His attitude toward me is weird too- sometimes being mean and yelling at me for no good reason, and other times, gentle and caring. He has been being really nice to me on Thursdays. (hahaha) I don’t get it.
I’m angry. I’m scared. I’m conflicted, to say the least. What if he leaves me? I have no income. I am very ill and I don’t qualify for SSDI because I spent my working years on our rental properties (which seem pretty much worthless now). The rental business was never incorporated so I didn’t pay into SS. We paid a flat tax on the income, that was it.

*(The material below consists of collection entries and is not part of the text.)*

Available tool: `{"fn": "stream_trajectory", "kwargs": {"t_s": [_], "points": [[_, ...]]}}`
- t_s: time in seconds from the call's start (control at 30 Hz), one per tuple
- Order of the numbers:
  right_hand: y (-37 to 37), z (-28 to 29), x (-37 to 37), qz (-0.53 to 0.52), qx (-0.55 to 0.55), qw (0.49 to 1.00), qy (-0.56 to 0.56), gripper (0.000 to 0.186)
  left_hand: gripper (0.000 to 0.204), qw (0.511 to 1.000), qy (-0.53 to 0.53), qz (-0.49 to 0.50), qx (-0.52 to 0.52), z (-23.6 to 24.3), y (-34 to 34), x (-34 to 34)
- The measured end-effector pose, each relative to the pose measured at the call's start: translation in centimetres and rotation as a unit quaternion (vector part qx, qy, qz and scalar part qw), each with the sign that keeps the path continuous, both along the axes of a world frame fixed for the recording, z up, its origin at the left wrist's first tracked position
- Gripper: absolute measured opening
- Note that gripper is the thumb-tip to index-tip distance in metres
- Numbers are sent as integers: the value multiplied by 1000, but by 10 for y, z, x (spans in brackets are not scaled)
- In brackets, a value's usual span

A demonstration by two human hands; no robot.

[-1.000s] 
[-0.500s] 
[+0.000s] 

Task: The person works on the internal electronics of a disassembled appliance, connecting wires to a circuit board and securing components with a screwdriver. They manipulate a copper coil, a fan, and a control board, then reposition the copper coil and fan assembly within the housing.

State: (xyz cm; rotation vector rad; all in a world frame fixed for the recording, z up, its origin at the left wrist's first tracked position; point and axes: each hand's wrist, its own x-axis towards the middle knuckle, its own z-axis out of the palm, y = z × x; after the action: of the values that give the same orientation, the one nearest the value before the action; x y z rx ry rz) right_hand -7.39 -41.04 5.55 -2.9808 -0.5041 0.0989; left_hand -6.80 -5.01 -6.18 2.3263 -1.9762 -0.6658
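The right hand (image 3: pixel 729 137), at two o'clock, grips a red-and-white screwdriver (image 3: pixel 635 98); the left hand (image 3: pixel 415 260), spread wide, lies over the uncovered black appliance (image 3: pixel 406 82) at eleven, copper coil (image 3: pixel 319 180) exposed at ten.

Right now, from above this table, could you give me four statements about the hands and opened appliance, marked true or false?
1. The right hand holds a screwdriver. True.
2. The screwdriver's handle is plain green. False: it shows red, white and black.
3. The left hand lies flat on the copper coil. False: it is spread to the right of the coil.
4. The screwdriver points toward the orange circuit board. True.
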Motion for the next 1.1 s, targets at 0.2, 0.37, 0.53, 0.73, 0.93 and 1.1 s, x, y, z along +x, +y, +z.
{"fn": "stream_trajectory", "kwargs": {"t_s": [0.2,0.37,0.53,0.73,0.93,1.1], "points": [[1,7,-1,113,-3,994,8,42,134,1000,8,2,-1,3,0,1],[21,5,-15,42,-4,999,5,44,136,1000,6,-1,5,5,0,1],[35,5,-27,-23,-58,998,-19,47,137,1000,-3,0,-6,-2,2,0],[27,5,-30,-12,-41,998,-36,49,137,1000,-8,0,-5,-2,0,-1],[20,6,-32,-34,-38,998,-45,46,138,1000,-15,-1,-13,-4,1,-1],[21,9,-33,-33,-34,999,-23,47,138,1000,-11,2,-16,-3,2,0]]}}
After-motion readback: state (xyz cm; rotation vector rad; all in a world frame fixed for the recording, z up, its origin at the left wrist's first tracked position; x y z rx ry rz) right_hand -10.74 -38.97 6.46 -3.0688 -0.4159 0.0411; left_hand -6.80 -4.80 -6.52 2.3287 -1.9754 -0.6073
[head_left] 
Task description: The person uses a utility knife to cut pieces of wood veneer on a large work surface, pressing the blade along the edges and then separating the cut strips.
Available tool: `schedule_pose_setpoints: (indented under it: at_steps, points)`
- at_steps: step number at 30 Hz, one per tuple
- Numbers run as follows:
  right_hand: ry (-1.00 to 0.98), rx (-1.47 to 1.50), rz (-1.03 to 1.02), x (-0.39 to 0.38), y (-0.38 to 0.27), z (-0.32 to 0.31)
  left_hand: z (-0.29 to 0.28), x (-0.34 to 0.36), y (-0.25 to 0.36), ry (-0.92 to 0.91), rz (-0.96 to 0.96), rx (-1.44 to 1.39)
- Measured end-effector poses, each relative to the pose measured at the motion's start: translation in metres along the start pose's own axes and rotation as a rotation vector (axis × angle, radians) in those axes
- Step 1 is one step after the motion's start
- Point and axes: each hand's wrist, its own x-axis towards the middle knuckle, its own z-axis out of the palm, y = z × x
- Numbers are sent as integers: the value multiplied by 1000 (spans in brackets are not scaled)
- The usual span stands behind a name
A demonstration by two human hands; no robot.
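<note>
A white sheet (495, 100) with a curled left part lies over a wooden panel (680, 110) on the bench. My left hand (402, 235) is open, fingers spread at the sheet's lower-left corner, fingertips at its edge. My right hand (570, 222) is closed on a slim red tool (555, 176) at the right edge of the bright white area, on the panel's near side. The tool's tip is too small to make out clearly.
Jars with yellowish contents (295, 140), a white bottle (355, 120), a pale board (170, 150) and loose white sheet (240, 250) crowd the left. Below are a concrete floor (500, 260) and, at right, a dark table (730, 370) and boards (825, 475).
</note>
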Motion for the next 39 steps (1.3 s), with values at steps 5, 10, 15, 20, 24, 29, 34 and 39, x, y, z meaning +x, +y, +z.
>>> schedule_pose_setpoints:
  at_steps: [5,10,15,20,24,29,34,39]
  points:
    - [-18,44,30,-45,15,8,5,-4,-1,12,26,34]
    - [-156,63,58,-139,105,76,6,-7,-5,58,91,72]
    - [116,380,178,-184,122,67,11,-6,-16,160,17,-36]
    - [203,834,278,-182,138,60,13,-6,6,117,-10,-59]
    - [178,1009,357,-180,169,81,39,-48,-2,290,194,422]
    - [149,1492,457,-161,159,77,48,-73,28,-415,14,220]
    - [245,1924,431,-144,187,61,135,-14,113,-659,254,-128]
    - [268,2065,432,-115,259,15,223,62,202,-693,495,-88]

I kinda feel sorry for him and I’m torn about if I should be angry if he is having sex outside of our marriage because I can’t- but if he is falling in love with someone and is going to leave me, this is the end of my world. I really don’t know what to do. Confront? Stay quiet and hope it goes away? He would lie and deny. I am his second wife. I’m guessing this is the scenario that happened with his first wife of 18 years. Thankfully, he was already divorced a while before he met me so I had nothing to do with whatever happened that time. I have this terrible urge to contact his first wife and ask her what I should do, but that seems like an equally horrible idea. He is 71 years old so it would be pretty stupid of him to dump me and start over again. I would get half of all assets and alimony. So do I just sit back quietly and wait for it to fizzle out? Let him do his thing? Or blow up my world and confront him? Advice? Anyone?